Evaluating Summation in Iverson's Brackets I am trying to find some reasonable upper bound on 
$$\sum_k [0 < k\alpha \leq n] [\{k\alpha\} < 1/k]$$
where $\alpha$ is irrational, the brackets are Iverson's notation ($1$ if true, $0$ if false), and $\{x\} = x - \lfloor x \rfloor $. If we select an $n$ at random it will satisfy $\{n\alpha\} < 1/n$ about 1 in $n$ times so the summation might grow similar to $\sum_{k=1}^{\lfloor n/\alpha\rfloor} 1/k$. 
I looked at the simpler case
$$ S = \sum_k [0 < k\alpha \leq n] [\{k\alpha\} < \epsilon]$$
where  $ 0 < \epsilon < 1$ and found 
\begin{align}
S &= \sum_{j,k} [0<k\alpha \leq n][k\alpha - \epsilon < j][j = \lfloor k \alpha \rfloor] \\
  & =\sum_{j,k} [0<k \alpha \leq n] [k\alpha - \epsilon <j][j\leq k\alpha < j+1] \\
  & =\sum_{j,k} [0<k \alpha \leq n][j \leq k\alpha < j + \epsilon]
\end{align}
If $j \leq k\alpha < j+\epsilon$ and we search for the next $j$ and $k$, say $j+l_1 \leq (k+l_2)\alpha < j+l_1 + \epsilon$, and subtract we find $l_1 - \epsilon < l_2 \alpha < l_1 + \epsilon $. In other words if $l_1$ is the smallest natural number which satisfies this for some $l_2$ then all $j$'s which satisfy $j\leq k\alpha < j+\epsilon$ for some $k$ are at least $l_1$ apart.
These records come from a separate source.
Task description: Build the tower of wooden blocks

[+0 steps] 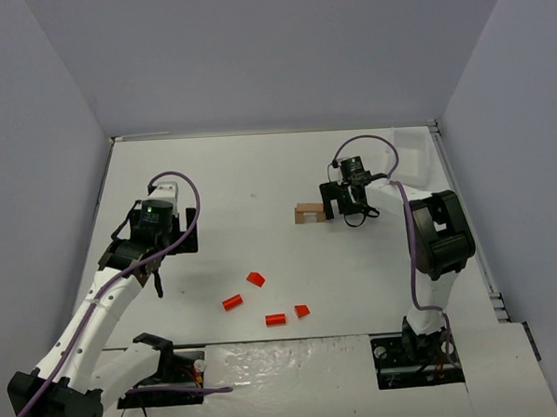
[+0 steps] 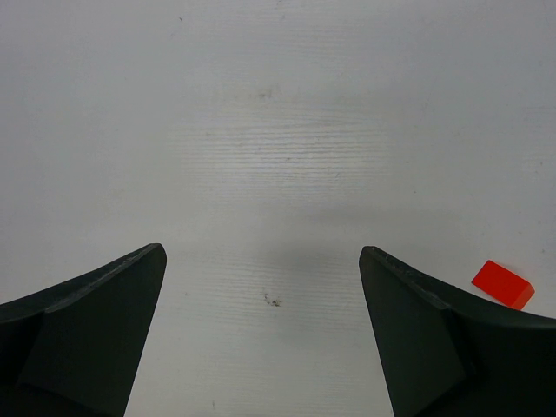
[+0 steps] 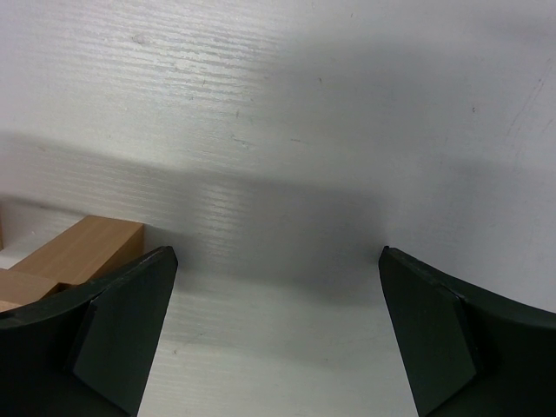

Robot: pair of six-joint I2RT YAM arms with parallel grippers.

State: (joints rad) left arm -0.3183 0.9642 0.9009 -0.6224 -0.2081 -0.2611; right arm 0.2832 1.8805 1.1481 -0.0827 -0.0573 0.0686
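**Fig.** The tan block (image 1: pixel 308 213) sits mid-bench (image 1: pixel 258 172), just beside the right gripper (image 3: pixel 278 252). Four red-orange pieces (image 1: pixel 255 279) lie scattered nearer the arm bases. The fingers of the left gripper (image 2: pixel 261 252) and of the right are spread and empty. The pieces look light, rigid and smooth, so pinch across flat faces; round ones may roll. No writing is legible.

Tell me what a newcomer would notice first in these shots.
Four bright red-orange blocks scattered on the white table, near the front between the arms, grab the eye first. Farther back sits the tan wooden block, with the right fingers open just beside it, not gripping it. The left fingers hang open over bare table, a red block off to one side.
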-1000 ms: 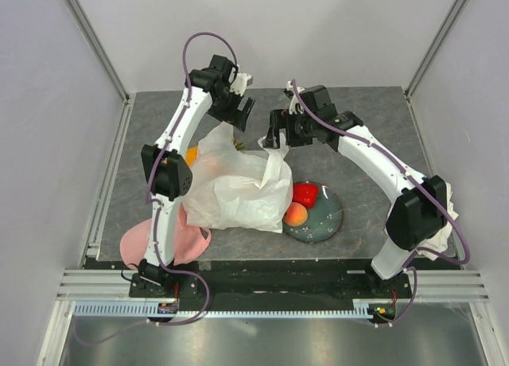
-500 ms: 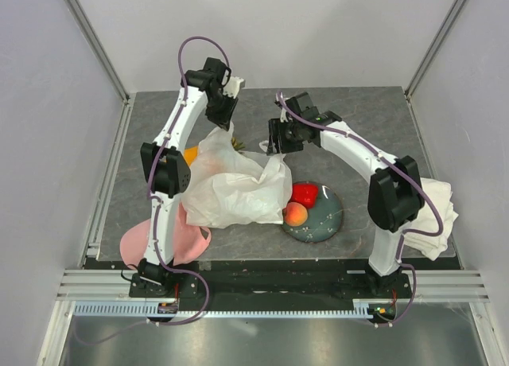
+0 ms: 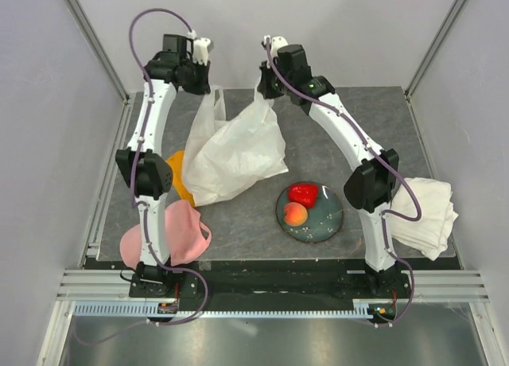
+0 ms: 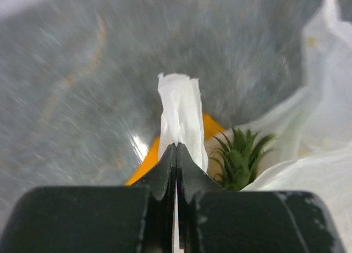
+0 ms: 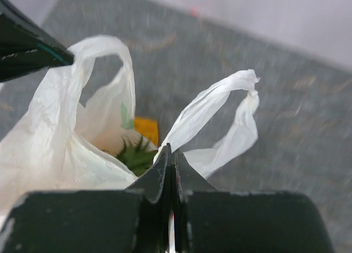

By fitting as many $j$'s as we can
\begin{equation}
S \leq 1 + \left \lfloor \frac{\lfloor n/\alpha\rfloor - 1}{l_1}\right \rfloor 
\end{equation}
It also seems $l_1 \rightarrow \infty$ as $\epsilon \rightarrow 0$. The difficulty I've had with the first summation is $\epsilon$ is a function of $k$ which I haven't been able to handle.
 A: Well, the short answer is "no". Your heuristic "If we select an $n$ at random it will satisfy $\{nα\}<1/n$ about 1 in $n$ times" is just plain wrong (while "if we select an $n$ at random it will satisfy $\{n\alpha\}<1/m$ about 1 in $m$ times" would be ok, that's what you feel yourself). If you had the condition $\{n\alpha\}<1/(3n),$ that might not be satisfied for any natural $n$, for some appropriate $\alpha$ ($\alpha=\sqrt2$ should turn the trick easily).
But you have $\{n\alpha\}<1/n$, and it's known there are infinitely many natural $n$ satisfying this, if $\alpha$ is irrational (it's a consequence of Dirichlet's approximation theorem). That doesn't mean the set of those $n$ is very dense. Let's investigate just the case $\alpha=\sqrt2$, to get some feeling for what to expect:
$\{n\sqrt2\}<1/n$ means that there is a natural $m$ with $$m<n\sqrt2<m+\frac1n,$$ i.e.
$$-\frac1n<m-n\sqrt2<0.$$ Multiplying by $m+n\sqrt2$ and using $m<n\sqrt2,$ we obtain
$$-2\sqrt2<m^2-2n^2<0.$$ Since $m^2-2n^2$ is an integer, we must have $$m^2-2n^2=-1$$ or $$m^2-2n^2=-2.$$ Both equations have (as it must be) infinitely many solutions $(m_k,n_k),$ given by $$m_k+n_k\sqrt2=(1+\sqrt2)(3+2\sqrt2)^k$$ for the first equation, and $$m_k+n_k\sqrt2=\sqrt2(3+2\sqrt2)^k$$ for the second one (let's cut a long story short, I can't explain the theory behind Pell's equations in a single answer). In both cases, $k\ge0.$ This shows that your original sum is indeed $O(\log n),$ but with a somewhat unexpected constant, I bet. And that's just the simple case of a quadratic irrationality, where we can make things explicit. It's far worse with $\alpha=\sqrt[3]2$ or (shuddering) $\alpha=\pi.$